Your answer should be the entire listing, printed exactly.

***** Data segment

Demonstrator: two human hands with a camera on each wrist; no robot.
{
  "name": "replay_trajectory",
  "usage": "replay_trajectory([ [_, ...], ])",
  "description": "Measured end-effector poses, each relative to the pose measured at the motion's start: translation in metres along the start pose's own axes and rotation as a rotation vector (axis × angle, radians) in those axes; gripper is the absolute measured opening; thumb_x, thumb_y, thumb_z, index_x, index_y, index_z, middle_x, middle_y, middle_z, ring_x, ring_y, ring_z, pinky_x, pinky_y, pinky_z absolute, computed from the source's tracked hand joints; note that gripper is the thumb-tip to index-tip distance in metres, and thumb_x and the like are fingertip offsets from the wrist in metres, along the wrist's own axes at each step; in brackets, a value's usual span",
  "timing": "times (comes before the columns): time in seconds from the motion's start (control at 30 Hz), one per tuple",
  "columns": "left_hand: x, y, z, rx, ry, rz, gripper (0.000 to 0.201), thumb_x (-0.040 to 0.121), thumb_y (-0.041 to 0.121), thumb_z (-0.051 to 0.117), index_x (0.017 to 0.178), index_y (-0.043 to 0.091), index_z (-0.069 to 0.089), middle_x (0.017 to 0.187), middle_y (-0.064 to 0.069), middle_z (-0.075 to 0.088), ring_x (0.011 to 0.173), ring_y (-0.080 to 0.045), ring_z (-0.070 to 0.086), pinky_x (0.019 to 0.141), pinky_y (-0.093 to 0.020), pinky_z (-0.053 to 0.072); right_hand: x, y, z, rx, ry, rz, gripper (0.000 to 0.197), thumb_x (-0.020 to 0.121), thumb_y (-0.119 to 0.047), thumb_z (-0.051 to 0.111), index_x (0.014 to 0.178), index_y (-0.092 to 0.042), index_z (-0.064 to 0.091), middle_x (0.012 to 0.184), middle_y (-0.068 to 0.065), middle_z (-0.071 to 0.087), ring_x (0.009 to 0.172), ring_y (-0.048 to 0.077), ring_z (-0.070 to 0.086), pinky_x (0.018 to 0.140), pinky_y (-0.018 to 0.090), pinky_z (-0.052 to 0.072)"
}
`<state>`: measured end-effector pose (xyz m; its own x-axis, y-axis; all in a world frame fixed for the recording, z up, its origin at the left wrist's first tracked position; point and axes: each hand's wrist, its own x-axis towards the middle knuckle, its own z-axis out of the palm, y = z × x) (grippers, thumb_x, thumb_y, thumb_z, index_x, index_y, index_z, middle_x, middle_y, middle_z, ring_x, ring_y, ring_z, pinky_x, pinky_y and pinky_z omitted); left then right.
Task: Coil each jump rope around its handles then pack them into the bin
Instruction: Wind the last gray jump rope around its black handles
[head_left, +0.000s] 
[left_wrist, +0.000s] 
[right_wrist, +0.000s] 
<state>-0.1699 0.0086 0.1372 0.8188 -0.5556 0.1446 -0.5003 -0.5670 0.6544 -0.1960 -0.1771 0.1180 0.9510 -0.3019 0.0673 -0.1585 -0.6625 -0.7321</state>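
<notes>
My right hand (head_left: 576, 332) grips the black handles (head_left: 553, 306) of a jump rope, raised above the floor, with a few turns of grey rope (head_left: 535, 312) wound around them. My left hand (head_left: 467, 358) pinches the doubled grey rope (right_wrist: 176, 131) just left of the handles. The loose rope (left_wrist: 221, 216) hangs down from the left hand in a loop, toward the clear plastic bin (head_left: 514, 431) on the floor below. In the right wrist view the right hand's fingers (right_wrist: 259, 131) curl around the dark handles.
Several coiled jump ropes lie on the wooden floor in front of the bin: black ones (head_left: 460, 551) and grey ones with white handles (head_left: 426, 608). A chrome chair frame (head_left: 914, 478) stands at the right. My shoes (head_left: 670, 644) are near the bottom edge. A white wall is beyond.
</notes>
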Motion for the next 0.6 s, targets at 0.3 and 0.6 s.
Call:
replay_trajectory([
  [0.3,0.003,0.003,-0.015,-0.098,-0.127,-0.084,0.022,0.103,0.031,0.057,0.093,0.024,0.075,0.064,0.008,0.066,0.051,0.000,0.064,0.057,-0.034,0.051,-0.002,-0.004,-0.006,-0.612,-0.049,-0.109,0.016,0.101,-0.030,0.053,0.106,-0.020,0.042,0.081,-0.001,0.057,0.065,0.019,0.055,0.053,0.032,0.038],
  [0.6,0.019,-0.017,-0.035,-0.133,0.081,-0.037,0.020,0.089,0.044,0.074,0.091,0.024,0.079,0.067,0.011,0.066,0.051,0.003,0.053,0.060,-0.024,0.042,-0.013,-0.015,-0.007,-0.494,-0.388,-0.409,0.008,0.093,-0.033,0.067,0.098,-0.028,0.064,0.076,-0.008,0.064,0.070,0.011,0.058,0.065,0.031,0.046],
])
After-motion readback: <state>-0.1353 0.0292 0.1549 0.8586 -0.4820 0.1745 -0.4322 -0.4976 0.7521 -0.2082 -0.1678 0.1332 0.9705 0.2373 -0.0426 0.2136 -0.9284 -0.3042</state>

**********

» Written response
Demonstrator: two human hands with a camera on each wrist; no robot.
{
  "name": "replay_trajectory",
  "usage": "replay_trajectory([ [_, ...], ])",
  "description": "Measured end-effector poses, each relative to the pose measured at the motion's start: translation in metres along the start pose's own axes and rotation as a rotation vector (axis × angle, radians) in those axes; gripper is the absolute measured opening; thumb_x, thumb_y, thumb_z, index_x, index_y, index_z, middle_x, middle_y, middle_z, ring_x, ring_y, ring_z, pinky_x, pinky_y, pinky_z absolute, computed from the source's tracked hand joints; note that gripper is the thumb-tip to index-tip distance in metres, and thumb_x and the like are fingertip offsets from the wrist in metres, along the wrist's own axes at each step; in brackets, a value's usual span",
  "timing": "times (comes before the columns): time in seconds from the motion's start (control at 30 Hz), one per tuple",
  "columns": "left_hand: x, y, z, rx, ry, rz, gripper (0.000 to 0.201), thumb_x (-0.040 to 0.121), thumb_y (-0.041 to 0.121), thumb_z (-0.051 to 0.117), index_x (0.017 to 0.178), index_y (-0.043 to 0.091), index_z (-0.069 to 0.089), middle_x (0.017 to 0.187), middle_y (-0.064 to 0.069), middle_z (-0.075 to 0.088), ring_x (0.011 to 0.173), ring_y (-0.080 to 0.045), ring_z (-0.070 to 0.086), pinky_x (0.019 to 0.141), pinky_y (-0.093 to 0.020), pinky_z (-0.053 to 0.072); right_hand: x, y, z, rx, ry, rz, gripper (0.000 to 0.197), thumb_x (-0.020 to 0.121), thumb_y (-0.119 to 0.047), thumb_z (-0.051 to 0.111), index_x (0.014 to 0.178), index_y (-0.092 to 0.042), index_z (-0.064 to 0.091), middle_x (0.012 to 0.184), middle_y (-0.068 to 0.065), middle_z (-0.071 to 0.087), ring_x (0.009 to 0.172), ring_y (-0.048 to 0.077), ring_z (-0.070 to 0.086), pinky_x (0.018 to 0.140), pinky_y (-0.018 to 0.090), pinky_z (-0.052 to 0.072)"
}
`<state>`: measured end-effector pose (xyz m; its own x-axis, y-axis; all in a world frame fixed for the recording, z up, its origin at the left wrist's first tracked position; point and axes: each hand's wrist, its own x-axis towards the middle knuckle, its own z-axis out of the palm, y = z × x) (grippers, thumb_x, thumb_y, thumb_z, index_x, index_y, index_z, middle_x, middle_y, middle_z, ring_x, ring_y, ring_z, pinky_x, pinky_y and pinky_z omitted); left then right.
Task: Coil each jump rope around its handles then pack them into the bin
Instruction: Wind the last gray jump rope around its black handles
[head_left, +0.000s] 
[left_wrist, +0.000s] 
[right_wrist, +0.000s] 
<state>-0.1699 0.0086 0.1372 0.8188 -0.5556 0.1446 -0.5003 -0.5670 0.6544 -0.1960 -0.1771 0.1180 0.9510 -0.3019 0.0673 -0.1585 -0.6625 -0.7321</state>
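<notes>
My right hand (head_left: 576, 332) grips the black handles (head_left: 553, 306) of a jump rope, raised above the floor, with a few turns of grey rope (head_left: 535, 312) wound around them. My left hand (head_left: 467, 358) pinches the doubled grey rope (right_wrist: 176, 131) just left of the handles. The loose rope (left_wrist: 221, 216) hangs down from the left hand in a loop, toward the clear plastic bin (head_left: 514, 431) on the floor below. In the right wrist view the right hand's fingers (right_wrist: 259, 131) curl around the dark handles.
Several coiled jump ropes lie on the wooden floor in front of the bin: black ones (head_left: 460, 551) and grey ones with white handles (head_left: 426, 608). A chrome chair frame (head_left: 914, 478) stands at the right. My shoes (head_left: 670, 644) are near the bottom edge. A white wall is beyond.
</notes>
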Motion for the next 0.6 s, targets at 0.3 and 0.6 s.
Call:
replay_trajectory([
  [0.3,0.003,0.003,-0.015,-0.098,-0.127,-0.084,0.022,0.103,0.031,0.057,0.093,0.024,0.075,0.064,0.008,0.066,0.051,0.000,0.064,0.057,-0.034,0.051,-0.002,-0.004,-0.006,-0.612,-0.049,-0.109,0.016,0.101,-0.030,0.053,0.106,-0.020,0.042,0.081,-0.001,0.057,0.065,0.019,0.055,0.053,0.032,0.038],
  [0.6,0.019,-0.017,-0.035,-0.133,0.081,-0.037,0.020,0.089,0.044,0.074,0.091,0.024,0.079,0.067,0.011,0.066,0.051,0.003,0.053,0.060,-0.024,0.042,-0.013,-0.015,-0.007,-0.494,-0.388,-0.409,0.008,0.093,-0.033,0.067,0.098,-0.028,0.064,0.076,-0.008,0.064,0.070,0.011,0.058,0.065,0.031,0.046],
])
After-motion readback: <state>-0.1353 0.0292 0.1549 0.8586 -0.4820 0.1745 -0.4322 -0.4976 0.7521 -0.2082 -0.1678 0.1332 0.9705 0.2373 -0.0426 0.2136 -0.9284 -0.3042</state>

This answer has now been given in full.